- [What is being asked]: Could you output only the lines from the one containing "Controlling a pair" through the last line of the data, both included?

- [Data segment]:
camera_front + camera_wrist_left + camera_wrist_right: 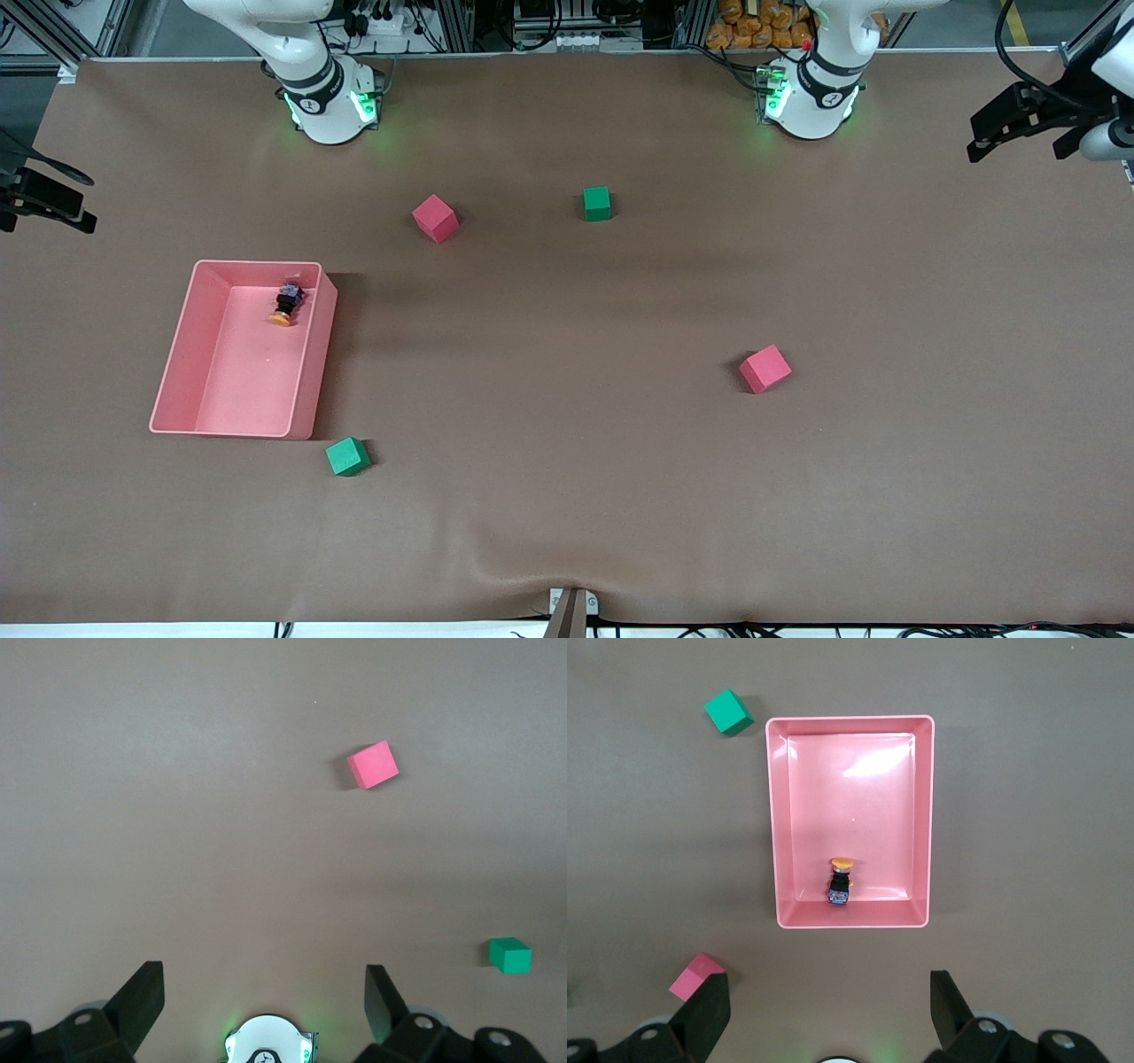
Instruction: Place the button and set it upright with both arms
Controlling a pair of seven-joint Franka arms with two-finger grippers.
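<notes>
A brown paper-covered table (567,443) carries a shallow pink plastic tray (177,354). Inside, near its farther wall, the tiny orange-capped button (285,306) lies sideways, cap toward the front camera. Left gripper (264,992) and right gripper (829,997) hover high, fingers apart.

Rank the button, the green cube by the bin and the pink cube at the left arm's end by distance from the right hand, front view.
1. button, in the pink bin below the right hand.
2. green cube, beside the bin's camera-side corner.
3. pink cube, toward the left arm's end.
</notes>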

- [Response box]:
Controlling a pair of seven-joint Franka arms with two-finger grippers.
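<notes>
A brown paper-covered table (567,443) carries a shallow pink plastic tray (177,354). Inside, near its farther wall, the tiny orange-capped button (285,306) lies sideways, cap toward the front camera. Left gripper (264,992) and right gripper (829,997) hover high, fingers apart.

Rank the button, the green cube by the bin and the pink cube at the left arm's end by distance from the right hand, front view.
1. button, in the pink bin below the right hand.
2. green cube, beside the bin's camera-side corner.
3. pink cube, toward the left arm's end.
</notes>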

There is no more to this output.